Thursday, March 8, 2012

The Fight - 2/12


It's a pretty terrible feeling to not want to live in your own skin.
You see ugly in your reflection,
And you don't feel right within.
You try everyday to keep the evil thoughts at bay,
But nothings working, your just not ok.
One minute you seem to be fine,
And the next your not, and its all in your mind.
A mind you seem to not be able to control,
Like a bad hand of cards, you just want to fold.
Holding you back from everything and everyone,
Sometimes you feel as if you don't even know yourself,
You don't know exactly what you need but know you need help.
There's no strength left anymore,

But you keeping fighting because somewhere deep inside you know you deserve more.
A battle your fighting within yourself is one of the hardest to win,

When its this bad you can't help but to feel it won't end until your laying in your coffin.
I now have the biggest reason to want and need to succeed in positive change and she's my daughter.
She deserves a good mother and a good father.
I made the choice to bring her into this.
It's something I seem to forget. Totally dismiss.
She deserves to be shown the beauty in life.
Not the struggles. Not the fight.
She deserves to feel the sun shinning even when clouds are overhead,

And its my job to do this, but also to protect.
That's where the lines cross for me.
Knowing how terrible this place can be,

Its hard for me to believe she'll always be safe.
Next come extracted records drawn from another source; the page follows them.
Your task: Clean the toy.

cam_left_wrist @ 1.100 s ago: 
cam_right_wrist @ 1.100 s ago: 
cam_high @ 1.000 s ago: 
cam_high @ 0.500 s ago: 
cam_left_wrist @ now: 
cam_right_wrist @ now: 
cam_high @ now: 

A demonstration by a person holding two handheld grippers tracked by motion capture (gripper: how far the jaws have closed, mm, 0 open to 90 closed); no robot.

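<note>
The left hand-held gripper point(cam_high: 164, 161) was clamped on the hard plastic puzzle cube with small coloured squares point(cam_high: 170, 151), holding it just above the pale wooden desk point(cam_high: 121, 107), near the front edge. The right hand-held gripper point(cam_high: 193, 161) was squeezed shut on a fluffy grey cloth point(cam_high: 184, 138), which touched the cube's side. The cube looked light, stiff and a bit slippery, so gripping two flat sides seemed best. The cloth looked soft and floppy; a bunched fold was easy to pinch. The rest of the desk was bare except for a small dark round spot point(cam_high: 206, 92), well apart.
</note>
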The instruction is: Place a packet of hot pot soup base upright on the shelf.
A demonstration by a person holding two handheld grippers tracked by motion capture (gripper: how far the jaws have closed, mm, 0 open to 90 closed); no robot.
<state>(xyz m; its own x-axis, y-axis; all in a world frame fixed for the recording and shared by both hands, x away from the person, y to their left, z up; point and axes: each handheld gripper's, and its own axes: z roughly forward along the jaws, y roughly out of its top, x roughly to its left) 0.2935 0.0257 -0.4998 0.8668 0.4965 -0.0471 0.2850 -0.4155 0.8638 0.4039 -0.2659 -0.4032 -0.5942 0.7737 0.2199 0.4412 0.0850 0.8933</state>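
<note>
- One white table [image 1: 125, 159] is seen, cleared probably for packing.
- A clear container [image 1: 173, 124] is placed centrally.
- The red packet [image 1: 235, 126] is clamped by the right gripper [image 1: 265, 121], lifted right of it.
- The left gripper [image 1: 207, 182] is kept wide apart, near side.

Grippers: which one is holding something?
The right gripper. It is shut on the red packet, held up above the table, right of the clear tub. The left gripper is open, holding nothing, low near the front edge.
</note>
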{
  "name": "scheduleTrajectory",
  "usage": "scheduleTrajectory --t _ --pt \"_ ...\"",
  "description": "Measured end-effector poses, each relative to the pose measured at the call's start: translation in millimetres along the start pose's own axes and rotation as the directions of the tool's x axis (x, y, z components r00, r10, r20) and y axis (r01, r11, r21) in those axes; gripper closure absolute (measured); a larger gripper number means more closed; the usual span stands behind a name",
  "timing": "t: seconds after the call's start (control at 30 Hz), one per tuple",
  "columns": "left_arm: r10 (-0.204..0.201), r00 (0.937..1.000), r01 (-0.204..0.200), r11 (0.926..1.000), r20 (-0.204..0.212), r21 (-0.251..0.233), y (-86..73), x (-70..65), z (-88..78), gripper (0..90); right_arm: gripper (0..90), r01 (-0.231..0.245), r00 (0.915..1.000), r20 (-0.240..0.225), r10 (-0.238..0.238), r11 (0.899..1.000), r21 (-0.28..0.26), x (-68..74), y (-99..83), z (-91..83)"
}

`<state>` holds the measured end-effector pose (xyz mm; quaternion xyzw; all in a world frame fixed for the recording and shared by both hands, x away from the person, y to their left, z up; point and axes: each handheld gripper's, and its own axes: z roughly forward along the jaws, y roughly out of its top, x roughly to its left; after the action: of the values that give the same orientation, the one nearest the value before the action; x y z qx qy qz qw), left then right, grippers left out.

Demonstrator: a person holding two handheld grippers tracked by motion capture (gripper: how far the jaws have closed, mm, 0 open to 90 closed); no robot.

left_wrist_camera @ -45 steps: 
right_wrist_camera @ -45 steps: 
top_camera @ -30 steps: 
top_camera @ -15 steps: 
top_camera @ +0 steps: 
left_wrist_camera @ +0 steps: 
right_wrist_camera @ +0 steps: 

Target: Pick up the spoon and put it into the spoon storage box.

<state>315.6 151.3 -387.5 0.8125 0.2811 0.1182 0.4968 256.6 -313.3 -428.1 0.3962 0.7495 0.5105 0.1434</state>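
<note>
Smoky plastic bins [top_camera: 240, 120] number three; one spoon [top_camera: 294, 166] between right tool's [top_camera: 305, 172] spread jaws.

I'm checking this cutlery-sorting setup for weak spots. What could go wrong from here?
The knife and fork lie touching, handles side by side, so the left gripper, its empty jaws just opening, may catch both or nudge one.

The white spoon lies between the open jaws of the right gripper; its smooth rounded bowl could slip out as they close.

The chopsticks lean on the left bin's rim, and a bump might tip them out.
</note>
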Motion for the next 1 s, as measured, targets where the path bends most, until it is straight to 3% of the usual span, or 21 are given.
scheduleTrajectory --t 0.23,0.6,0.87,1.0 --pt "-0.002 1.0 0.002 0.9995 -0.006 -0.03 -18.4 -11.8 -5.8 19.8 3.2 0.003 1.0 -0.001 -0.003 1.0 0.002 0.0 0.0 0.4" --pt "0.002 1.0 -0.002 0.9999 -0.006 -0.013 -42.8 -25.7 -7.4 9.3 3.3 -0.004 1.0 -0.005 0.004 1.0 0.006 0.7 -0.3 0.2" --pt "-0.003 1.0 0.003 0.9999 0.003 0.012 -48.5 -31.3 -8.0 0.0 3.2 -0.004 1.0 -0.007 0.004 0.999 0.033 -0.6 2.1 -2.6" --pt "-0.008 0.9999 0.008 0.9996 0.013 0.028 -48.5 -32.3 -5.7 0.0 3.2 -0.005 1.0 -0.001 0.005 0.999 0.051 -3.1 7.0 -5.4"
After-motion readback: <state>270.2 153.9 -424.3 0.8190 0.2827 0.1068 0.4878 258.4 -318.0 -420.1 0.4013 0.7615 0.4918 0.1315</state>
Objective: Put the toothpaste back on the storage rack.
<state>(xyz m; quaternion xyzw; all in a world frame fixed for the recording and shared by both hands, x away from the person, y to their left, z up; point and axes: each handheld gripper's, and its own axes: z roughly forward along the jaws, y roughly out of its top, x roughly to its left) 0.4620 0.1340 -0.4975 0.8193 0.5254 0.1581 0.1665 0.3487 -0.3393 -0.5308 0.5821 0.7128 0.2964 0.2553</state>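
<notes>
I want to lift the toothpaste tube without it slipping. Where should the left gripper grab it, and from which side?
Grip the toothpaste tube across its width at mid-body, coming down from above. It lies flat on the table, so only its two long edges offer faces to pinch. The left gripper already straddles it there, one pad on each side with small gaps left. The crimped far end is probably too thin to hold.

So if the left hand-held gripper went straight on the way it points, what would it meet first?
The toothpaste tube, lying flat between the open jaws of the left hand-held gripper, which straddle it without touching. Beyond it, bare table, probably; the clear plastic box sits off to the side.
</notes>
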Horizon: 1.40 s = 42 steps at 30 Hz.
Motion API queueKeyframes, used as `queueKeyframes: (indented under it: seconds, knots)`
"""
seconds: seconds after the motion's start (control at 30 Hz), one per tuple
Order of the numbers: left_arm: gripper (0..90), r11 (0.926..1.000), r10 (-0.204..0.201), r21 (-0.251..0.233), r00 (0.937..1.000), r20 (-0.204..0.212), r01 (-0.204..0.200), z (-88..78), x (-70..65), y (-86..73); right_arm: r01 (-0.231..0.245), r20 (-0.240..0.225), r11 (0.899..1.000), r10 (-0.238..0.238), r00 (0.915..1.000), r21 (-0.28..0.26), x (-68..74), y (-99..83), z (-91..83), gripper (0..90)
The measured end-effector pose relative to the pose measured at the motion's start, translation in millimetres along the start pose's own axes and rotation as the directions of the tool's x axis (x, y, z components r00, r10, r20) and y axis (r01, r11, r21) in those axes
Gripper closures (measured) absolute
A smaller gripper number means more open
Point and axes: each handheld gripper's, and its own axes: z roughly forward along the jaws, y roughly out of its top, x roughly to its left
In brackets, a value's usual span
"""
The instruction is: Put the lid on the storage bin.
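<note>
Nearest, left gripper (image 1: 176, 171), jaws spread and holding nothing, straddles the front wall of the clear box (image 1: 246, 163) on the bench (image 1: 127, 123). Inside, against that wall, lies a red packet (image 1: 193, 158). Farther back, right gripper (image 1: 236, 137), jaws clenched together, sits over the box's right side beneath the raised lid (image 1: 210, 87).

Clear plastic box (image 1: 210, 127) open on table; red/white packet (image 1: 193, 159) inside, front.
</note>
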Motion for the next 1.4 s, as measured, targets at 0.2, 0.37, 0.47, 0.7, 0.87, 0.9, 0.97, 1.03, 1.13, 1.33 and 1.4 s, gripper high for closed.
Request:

It really scares me.
She's so important and owns my heart.

I couldn't take it if that was torn apart.
So the anxiety....effects my capabilities.
I can't see through all the lies I tell myself and she needs me to be someone I can't until I find help.
I'm holding onto every hand I can, but sometimes I feel like I'm losing my grip,

Slipping, but not yet falling.
I still have a chance to do what's right and do everything it takes to win this fight.
I love my family, and I'm dying to be happy.
It's time for me to let go and except that I'm not in control.
It's one man and his master plan.
Living life is like, living in a classroom full of students.

There to learn.
Some make it, some don't,

It's all up to you and what you earn.
There's a good reason they say nothing in life comes free.
Life's a battle field.

It's not easy.
But I'm willing to hold onto the little faith remaining

And keep shooting for the goal at which I'm aiming.
Keeping my protective eye wear on,

Doing my best to do what's right before this short life is gone.
* Written the other night about all this change I'm going through.